Activity
What you return should be the complete listing, unchanged, with no pictures in it.
*** Collected data Section Begins ***
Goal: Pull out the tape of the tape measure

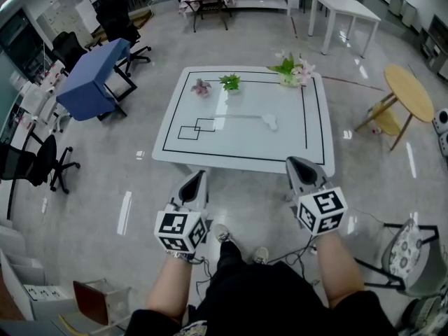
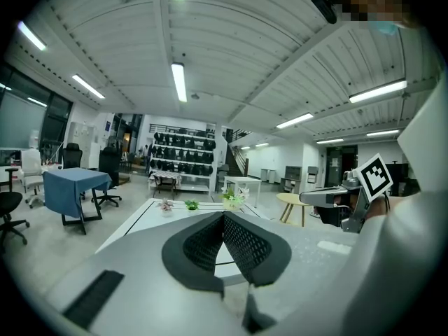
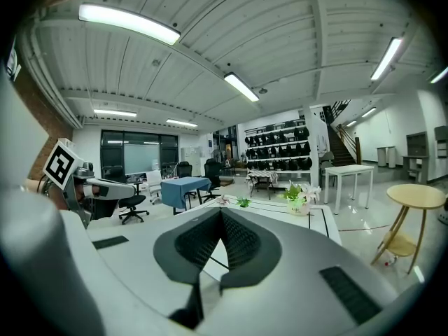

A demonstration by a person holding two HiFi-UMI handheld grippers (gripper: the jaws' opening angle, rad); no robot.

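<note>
The tape measure (image 1: 270,122) lies on the white table (image 1: 280,156), right of the table's middle, with a pale strip running from it toward the table's left. Both the left gripper (image 1: 198,180) and the right gripper (image 1: 297,166) hang just short of the table's near edge, jaws pressed together with nothing between them.

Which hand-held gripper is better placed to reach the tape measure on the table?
Probably the right hand-held gripper: the tape measure lies toward its side, while the left hand-held gripper is farther away.
</note>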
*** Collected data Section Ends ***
Your solution
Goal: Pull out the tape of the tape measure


A demonstration by a person holding two HiFi-UMI handheld grippers (gripper: the jaws' opening angle, rad); no robot.

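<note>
The tape measure (image 1: 270,122) lies on the white table (image 1: 280,156), right of the table's middle, with a pale strip running from it toward the table's left. Both the left gripper (image 1: 198,180) and the right gripper (image 1: 297,166) hang just short of the table's near edge, jaws pressed together with nothing between them.

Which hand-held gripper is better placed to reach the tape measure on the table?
Probably the right hand-held gripper: the tape measure lies toward its side, while the left hand-held gripper is farther away.
</note>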

The output for this exercise is now complete.